It's only for fallback downloads, which will affect only a small percentage of total users for which EFF infrastructure is blocked. But if they're happy with using CloudFront for all users then that's as great as well.

Hainish commented 7 years ago

@HTTPSNowhere the fallback mirror is a good point. I expect if we simply register a new single-purpose domain to serve the rulesets from, this will be allowed through the firewall, but redundancy is always a good thing. We could just serve this from an Amazon S3 instance which is not blocked in China.

ghost commented 7 years ago

@Hainish ~~We may use S3 directly instead of CloudFront, but that will be much more expensive than using CloudFront over S3.~~ Better use Google Cloud Storage.

The advantage is that if the URL is similar to https://s3.amazonaws.com/EFForg/rulesets.json the only way to block it is to block the entire domain s3.amazonaws.com.

ghost commented 7 years ago

We may also use Google Cloud Storage which has global edge caching and has the same domain for all buckets, making blocking specifically HTTPS Everywhere ruleset updates difficult. It may also be cheaper than S3. Google is blocked in China. GCS isn't currently blocked but it likely will be in the future.

ghost commented 7 years ago

@HTTPSNowhere We will need a CDN anyway. We're talking millions of downloads for each ruleset update.

HTTPSNowhere commented 7 years ago

@Hainish

Thanks for stating that a new domain will be chosen exclusively for this task, I thought initially that it would be a subdomain for eff.org.

jeremyn commented 7 years ago

Assuming my suggestions in https://github.com/EFForg/https-everywhere/issues/12606#issuecomment-330706469 for enabling/disabling this update functionality are not implemented and users are required to accept these out-of-band updates, what's the intended behavior if the requests for updates always fails? An example might be users behind a firewall that simply drops outbound requests it doesn't recognize.

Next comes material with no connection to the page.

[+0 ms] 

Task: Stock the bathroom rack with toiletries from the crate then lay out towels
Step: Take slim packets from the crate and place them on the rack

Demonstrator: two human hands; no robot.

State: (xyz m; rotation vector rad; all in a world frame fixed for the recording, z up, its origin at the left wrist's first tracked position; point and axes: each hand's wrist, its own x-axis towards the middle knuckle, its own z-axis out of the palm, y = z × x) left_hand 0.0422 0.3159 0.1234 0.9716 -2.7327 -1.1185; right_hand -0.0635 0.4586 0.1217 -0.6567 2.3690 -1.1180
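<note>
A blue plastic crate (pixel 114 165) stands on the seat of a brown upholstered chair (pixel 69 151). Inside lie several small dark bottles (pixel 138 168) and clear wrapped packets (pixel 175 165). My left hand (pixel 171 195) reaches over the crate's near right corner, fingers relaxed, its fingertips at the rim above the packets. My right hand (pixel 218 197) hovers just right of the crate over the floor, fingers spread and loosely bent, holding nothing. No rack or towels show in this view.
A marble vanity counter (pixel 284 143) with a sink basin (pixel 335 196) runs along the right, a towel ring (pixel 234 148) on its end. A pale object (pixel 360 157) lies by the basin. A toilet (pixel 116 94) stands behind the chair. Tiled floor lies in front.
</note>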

jeremyn commented 7 years ago

More concerns:

What about users with very limited or expensive bandwidth? There may be users who don't want to use or can't afford even tiny amounts of extra bandwidth. Currently these users can get all updates offline, if someone else downloads the entire extension to a disk and then shares the disk with them.

Regarding my UI suggestions, unfortunately it seems creating a UI for WebExtensions in Firefox for Android is especially challenging (see @Hainish 's comment here: https://github.com/EFForg/https-everywhere/issues/9958#issuecomment-317824367). so maybe it won't be possible to implement my UI suggestions there even if we wanted to. I suppose mobile users are also the most likely to be sensitive to bandwidth availability and price.

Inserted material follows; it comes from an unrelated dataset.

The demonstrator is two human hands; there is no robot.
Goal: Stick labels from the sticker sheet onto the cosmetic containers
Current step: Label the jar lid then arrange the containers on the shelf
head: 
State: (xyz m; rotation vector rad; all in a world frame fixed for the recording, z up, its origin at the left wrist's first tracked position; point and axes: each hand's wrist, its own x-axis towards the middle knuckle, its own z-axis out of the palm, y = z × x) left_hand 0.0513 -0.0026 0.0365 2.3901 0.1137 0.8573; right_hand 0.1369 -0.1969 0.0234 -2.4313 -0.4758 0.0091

Also, what about users in areas who might be endangered by visiting eff.org or a known mirror? They should be able to turn off these requests.

ghost commented 7 years ago

@jeremyn I don't think we should approve third parties to supply updates through physical media. Even if the rulesets are signed the media may contain malware in addition to the rulesets.

ghost commented 7 years ago

@jeremyn Re. the third point: These users should not install HTTPSE if it's too dangerous. We shouldn't have others' safety depend on how well we hide our requests.

ghost commented 7 years ago

Overall, I suggest multiple mirrors for people who don't want their update requests to go directly to EFF.

jeremyn commented 7 years ago

@koops76 You can download HTTPS Everywhere directly from the EFF at https://www.eff.org/files/https-everywhere-latest.xpi with right-click "Save Link As". In fact it might be the same person who downloads the .xpi in one location and then takes the disk with them to another location to install on other systems. In this case the only parties involved are the EFF and the user. HTTPS Everywhere is also distributed indirectly through Tor, Tails, and Debian, all of which can also go on physical media.

For

These users should not install HTTPSE if it's too dangerous.

I don't think most users expect HTTPS Everywhere to make outbound calls so they might not be prepared for it to do this. I was surprised when I found out that PB does this.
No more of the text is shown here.